Die Deutsche Gesellschaft für Internistische Intensivmedizin und Notfallmedizin warnte, es sei schon jetzt zu sehen, wie stark sich die Delta-Virusvariante in geschlossenen Räumen ausbreite. «Wenn wir bis Oktober nicht die Impfquote deutlich nach oben bringen, bekommen wir im Herbst einen richtig starken Anstieg der Corona-Fälle auf den Intensivstationen», sagte Präsident Christian Karagiannidis, der «Augsburger Allgemeinen» (Samstag). Die Entwicklung sei für den Fall, dass die Impfquote kaum noch steige, relativ genau vorauszuberechnen.
Die Kassenärztliche Bundesvereinigung (KBV) warb dafür, jetzt vor allem noch Unentschlossene zu erreichen. «Hier sollte der Hauptfokus der Anstrengungen liegen, noch vor den Auffrischimpfungen», sagte Vorstandschef Andreas Gassen der Deutschen Presse-Agentur. Dafür seien einfache Impfangebote ohne Terminvereinbarungen sinnvoll. «Wir müssen Vertrauen in die Impfung erreichen und sie nicht mit Zwang durchsetzen wollen.» Die Impfung sei sicher. «Das müsste bei den meisten mittlerweile angekommen sein. Und wer das als Erwachsener nicht verstehen will, muss eben mit einer Infektion und schweren Erkrankung rechnen. Genau das muss den Menschen klar sein.»
Auch im Wahlkampf sind die Impfungen ein Thema.
Unionskanzlerkandidat Armin Laschet (CDU) forderte seinen SPD-Konkurrenten Olaf Scholz auf, von Begriffen wie «Versuchskaninchen» Abstand zu nehmen. «Menschen sind keine Versuchskaninchen in diesem Land», sagte Laschet am Samstag in Potsdam. Scholz hatte für Impfungen geworben und dazu etwa bei einer Kundgebung in Berlin gesagt: «Wir alle waren gerne eure Versuchskaninchen - bei uns ist das mit der Impfung gut gegangen, jetzt bitte macht es auch.» Spahn schrieb mit Blick auf Scholz auf Twitter: «So eine Wortwahl ist eine Steilvorlage für die, die mit Halb- und Unwahrheiten Vertrauen untergraben wollen.»

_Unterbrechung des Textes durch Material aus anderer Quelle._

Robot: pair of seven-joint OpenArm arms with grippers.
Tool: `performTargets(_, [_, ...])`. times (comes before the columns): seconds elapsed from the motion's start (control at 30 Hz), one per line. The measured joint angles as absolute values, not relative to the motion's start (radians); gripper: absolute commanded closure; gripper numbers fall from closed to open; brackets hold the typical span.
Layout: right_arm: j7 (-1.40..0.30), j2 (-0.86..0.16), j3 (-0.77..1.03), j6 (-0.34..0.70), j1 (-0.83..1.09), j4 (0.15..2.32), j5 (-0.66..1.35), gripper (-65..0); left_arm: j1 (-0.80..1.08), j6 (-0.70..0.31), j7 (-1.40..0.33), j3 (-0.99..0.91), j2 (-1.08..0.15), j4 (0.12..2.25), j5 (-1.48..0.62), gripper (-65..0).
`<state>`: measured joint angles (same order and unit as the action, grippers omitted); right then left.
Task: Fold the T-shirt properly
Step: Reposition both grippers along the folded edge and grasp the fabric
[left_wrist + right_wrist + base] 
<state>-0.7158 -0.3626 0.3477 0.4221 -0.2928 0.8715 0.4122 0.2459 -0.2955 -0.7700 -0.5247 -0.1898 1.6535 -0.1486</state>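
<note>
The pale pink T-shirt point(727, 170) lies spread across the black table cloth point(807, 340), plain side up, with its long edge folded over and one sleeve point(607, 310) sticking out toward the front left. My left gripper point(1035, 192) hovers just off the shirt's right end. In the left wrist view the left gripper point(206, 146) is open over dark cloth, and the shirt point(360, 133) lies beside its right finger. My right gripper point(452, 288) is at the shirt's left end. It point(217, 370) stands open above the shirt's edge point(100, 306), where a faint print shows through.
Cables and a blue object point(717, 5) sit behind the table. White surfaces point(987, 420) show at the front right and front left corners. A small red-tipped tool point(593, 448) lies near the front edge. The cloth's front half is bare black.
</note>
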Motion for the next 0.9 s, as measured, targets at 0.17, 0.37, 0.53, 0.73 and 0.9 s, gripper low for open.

Der Berliner Virologe Christian Drosten sagte im Podcast «Das Coronavirus-Update» von NDR Info (Freitag): «Gelassen in den Herbst zu gehen, ist eine gewagte Vorstellung.» Er rechne damit, dass die Entwicklung Intensivstationen, andere Stationen und Notaufnahmen belasten werde. Manchmal sei es eher eine gewisse Gleichgültigkeit, die eine Entscheidung für die Impfung verhindere. Das sei ein Unterschied zu Portugal oder Spanien. «Die haben eine schreckliche gesamtgesellschaftliche Erfahrung hinter sich. Viele Tote und einen richtigen Lockdown, wo man nur zum Einkaufen mit Begründung nach draussen darf, und auf der Strasse patrouilliert das Militär.»
Bundesbildungsministerin Anja Karliczek forderte die Länder auf, sich bei Corona-Quarantäneregeln in der Schule auf eine «klare Linie» zu verständigen. Diese solle den Gesundheitsämtern aber auch «notwendige Spielräume im Einzelfall» lassen, sagte die CDU-Politikerin dem Redaktionsnetzwerk Deutschland (Samstag). Sie würde sich freuen, wenn die Quarantäne von 14 Tagen für Kinder mit einer klugen Teststrategie verkürzt werden könnte. Bisher gibt es unterschiedliche Vorgaben für die Quarantäne, wenn es in einer Klasse ein infiziertes Kind gibt.
Auch Spahn kritisierte in der «Hannoverschen Allgemeinen Zeitung», die Bildungsminister der Länder hätten es bislang nicht geschafft, sich auf einheitliche Regeln für die Schulen zu verständigen. Die Frage sei auch, warum die Länder nicht mehr Luftfilter angeschafft hätten. «Wenn ich als Bundesminister über Tests und Impfstoffe so diskutiert hätte wie manche Länder über Lüftungsanlagen in Schulen, dann hätten wir bis heute keinen Impfschutz.» Der Jenaer Infektiologe Mathias Pletz warnte davor, Corona-Massnahmen an Schulen vorschnell komplett aufzuheben. «Nach allem, was wir über Delta wissen, kann man es nicht einfach laufen lassen», sagte der Direktor des Instituts für Infektionsmedizin und Krankenhaushygiene am Uniklinikum Jena der dpa.